Top of INFORMATION PROVIDED

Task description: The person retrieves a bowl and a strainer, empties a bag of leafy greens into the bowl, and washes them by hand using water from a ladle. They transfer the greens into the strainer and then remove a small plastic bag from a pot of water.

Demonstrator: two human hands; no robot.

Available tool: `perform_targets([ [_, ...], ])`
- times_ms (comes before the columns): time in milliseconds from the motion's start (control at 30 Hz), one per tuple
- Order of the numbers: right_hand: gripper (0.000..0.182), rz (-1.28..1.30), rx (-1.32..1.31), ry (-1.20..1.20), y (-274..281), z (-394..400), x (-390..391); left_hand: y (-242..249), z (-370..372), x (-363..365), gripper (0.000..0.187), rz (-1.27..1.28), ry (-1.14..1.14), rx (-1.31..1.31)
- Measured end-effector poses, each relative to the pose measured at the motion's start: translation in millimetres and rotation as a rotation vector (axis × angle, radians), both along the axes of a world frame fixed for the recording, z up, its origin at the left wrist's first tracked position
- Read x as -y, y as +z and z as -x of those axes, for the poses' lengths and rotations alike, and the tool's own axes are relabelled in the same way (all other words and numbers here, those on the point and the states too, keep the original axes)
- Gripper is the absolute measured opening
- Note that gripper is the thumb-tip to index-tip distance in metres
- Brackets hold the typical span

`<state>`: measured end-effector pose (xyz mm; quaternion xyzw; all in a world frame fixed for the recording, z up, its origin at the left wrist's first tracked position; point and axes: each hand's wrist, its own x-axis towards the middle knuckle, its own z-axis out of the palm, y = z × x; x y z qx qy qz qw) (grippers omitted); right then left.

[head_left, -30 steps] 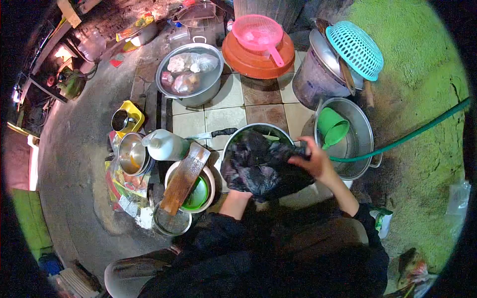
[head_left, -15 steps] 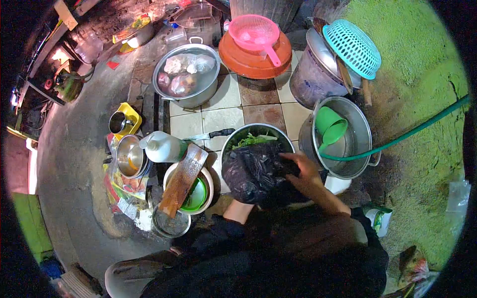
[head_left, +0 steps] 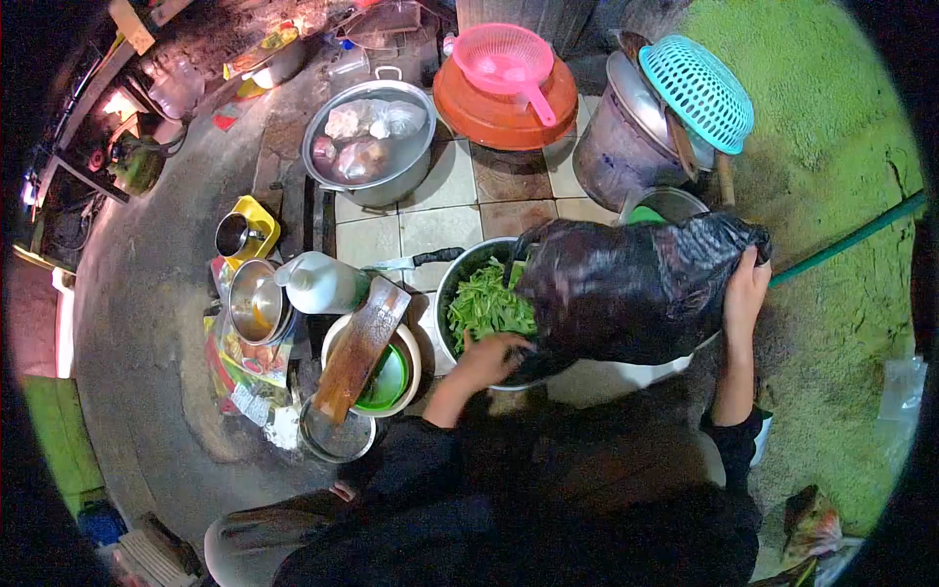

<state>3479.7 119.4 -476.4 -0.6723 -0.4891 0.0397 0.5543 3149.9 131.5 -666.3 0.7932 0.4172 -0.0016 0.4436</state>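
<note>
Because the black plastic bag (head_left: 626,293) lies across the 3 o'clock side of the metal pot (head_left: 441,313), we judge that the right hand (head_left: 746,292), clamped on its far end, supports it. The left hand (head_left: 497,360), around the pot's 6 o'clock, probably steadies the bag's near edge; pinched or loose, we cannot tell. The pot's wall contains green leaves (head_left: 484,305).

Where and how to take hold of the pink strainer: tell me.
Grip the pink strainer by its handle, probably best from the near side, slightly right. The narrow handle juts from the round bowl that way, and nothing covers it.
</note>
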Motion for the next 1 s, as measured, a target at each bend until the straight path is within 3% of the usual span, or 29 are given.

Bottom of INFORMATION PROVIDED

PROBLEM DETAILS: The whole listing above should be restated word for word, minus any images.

YOUR RESPONSE:
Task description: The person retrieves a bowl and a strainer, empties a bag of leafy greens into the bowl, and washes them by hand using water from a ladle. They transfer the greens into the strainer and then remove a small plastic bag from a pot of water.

Demonstrator: two human hands; no robot.

Available tool: `perform_targets([ [_, ...], ])`
- times_ms (comes before the columns): time in milliseconds from the motion's start (control at 30 Hz), one per tuple
- Order of the numbers: right_hand: gripper (0.000..0.182), rz (-1.28..1.30), rx (-1.32..1.31), ry (-1.20..1.20), y (-274..281), z (-394..400), x (-390..391); left_hand: y (-242..249), z (-370..372), x (-363..365), gripper (0.000..0.187), rz (-1.27..1.28), ry (-1.14..1.14), rx (-1.31..1.31)
- Measured end-effector poses, each relative to the pose measured at the motion's start: translation in millimetres and rotation as a rotation vector (axis × angle, radians), both along the axes of a world frame fixed for the recording, z up, its origin at the left wrist's first tracked position
- Read x as -y, y as +z and z as -x of those axes, for the poses' lengths and rotations alike, and the tool's own axes are relabelled in the same way (all other words and numbers here, those on the point and the states too, keep the original axes)
- Gripper is the absolute measured opening
- Note that gripper is the thumb-tip to index-tip distance in metres
- Brackets hold the typical span

`<state>`: measured end-effector pose (xyz mm; quaternion xyzw; all in a world frame fixed for the recording, z up, its origin at the left wrist's first tracked position; point and axes: each hand's wrist, its own x-axis towards the middle knuckle, its own z-axis out of the palm, y = z × x; x y z qx qy qz qw) (grippers omitted); right then left.

[head_left, -30 steps] 
[head_left, -15 steps] 
[head_left, +0 steps] 

<state>3479.7 119.4 -476.4 -0.6723 -0.4891 0.0397 0.5543 3149.9 131.5 -666.3 0.7932 0.4172 -0.0016 0.4436</state>
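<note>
Because the black plastic bag (head_left: 626,293) lies across the 3 o'clock side of the metal pot (head_left: 441,313), we judge that the right hand (head_left: 746,292), clamped on its far end, supports it. The left hand (head_left: 497,360), around the pot's 6 o'clock, probably steadies the bag's near edge; pinched or loose, we cannot tell. The pot's wall contains green leaves (head_left: 484,305).

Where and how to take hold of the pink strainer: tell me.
Grip the pink strainer by its handle, probably best from the near side, slightly right. The narrow handle juts from the round bowl that way, and nothing covers it.
</note>
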Motion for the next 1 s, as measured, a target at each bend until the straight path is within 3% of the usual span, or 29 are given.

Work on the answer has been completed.